### EXERCISE REQUIREMENTS
Please write out the data below once more, exactly as it stands.
· · ·
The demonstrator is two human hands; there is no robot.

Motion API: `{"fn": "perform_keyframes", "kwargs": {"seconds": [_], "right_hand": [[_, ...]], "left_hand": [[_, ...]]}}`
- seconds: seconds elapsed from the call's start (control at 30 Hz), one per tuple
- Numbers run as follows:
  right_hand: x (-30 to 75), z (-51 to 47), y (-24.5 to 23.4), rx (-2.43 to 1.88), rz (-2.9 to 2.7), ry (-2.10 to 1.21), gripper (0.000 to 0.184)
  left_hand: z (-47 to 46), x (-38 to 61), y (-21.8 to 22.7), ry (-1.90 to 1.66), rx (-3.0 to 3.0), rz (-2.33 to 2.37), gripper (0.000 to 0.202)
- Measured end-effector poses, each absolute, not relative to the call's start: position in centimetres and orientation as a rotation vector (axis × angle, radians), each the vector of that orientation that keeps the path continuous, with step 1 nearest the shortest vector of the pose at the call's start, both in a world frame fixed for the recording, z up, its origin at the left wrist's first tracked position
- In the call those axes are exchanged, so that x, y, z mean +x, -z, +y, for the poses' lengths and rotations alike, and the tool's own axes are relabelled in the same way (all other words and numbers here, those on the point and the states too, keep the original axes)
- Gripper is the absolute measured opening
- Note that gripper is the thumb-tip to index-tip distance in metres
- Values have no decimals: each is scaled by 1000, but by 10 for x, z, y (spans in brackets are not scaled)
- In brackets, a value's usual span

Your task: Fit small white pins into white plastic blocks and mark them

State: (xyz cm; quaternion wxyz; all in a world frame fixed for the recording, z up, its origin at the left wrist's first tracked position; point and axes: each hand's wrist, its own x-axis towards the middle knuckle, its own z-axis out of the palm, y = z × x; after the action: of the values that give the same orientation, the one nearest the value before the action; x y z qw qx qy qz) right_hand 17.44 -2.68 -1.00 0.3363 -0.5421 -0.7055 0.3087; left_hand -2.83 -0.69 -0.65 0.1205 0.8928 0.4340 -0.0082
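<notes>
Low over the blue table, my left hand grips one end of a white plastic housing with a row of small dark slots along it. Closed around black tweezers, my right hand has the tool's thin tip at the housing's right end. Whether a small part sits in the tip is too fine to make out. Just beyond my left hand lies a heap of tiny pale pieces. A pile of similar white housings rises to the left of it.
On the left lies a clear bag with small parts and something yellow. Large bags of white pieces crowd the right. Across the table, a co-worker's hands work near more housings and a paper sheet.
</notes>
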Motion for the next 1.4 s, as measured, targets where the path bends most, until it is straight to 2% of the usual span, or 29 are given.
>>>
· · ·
### RESPONSE BELOW
The demonstrator is two human hands; there is no robot.

Motion API: `{"fn": "perform_keyframes", "kwargs": {"seconds": [_], "right_hand": [[_, ...]], "left_hand": [[_, ...]]}}`
- seconds: seconds elapsed from the call's start (control at 30 Hz), one per tuple
- Numbers run as follows:
  right_hand: x (-30 to 75), z (-51 to 47), y (-24.5 to 23.4), rx (-2.43 to 1.88), rz (-2.9 to 2.7), ry (-2.10 to 1.21), gripper (0.000 to 0.184)
  left_hand: z (-47 to 46), x (-38 to 61), y (-21.8 to 22.7), ry (-1.90 to 1.66), rx (-3.0 to 3.0), rz (-2.33 to 2.37), gripper (0.000 to 0.202)
- Measured end-effector poses, each absolute, not relative to the call's start: position in centimetres and orientation as a rotation vector (axis × angle, radians), each the vector of that orientation that keeps the path continuous, with step 1 nearest the shortest vector of the pose at the call's start, both in a world frame fixed for the recording, z up, its origin at the left wrist's first tracked position
- In the call those axes are exchanged, so that x, y, z mean +x, -z, +y, for the poses' lengths and rotations alike, and the tool's own axes are relabelled in the same way (all other words and numbers here, those on the point and the states too, keep the original axes)
- Gripper is the absolute measured opening
- Note that gripper is the thumb-tip to index-tip distance in metres
- Values have no decimals: each is scaled by 1000, but by 10 for x, z, y (spans in brackets are not scaled)
- In brackets, a value's usual span

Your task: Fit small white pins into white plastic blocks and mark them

State: (xyz cm; quaternion wxyz; all in a world frame fixed for the recording, z up, its origin at the left wrist's first tracked position; point and axes: each hand's wrist, its own x-axis towards the middle knuckle, its own z-axis out of the palm, y = z × x; after the action: of the values that give the same orientation, the one nearest the value before the action; x y z qw qx qy qz) right_hand 17.44 -2.68 -1.00 0.3363 -0.5421 -0.7055 0.3087; left_hand -2.83 -0.69 -0.65 0.1205 0.8928 0.4340 -0.0082
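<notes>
Low over the blue table, my left hand grips one end of a white plastic housing with a row of small dark slots along it. Closed around black tweezers, my right hand has the tool's thin tip at the housing's right end. Whether a small part sits in the tip is too fine to make out. Just beyond my left hand lies a heap of tiny pale pieces. A pile of similar white housings rises to the left of it.
On the left lies a clear bag with small parts and something yellow. Large bags of white pieces crowd the right. Across the table, a co-worker's hands work near more housings and a paper sheet.
</notes>
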Motion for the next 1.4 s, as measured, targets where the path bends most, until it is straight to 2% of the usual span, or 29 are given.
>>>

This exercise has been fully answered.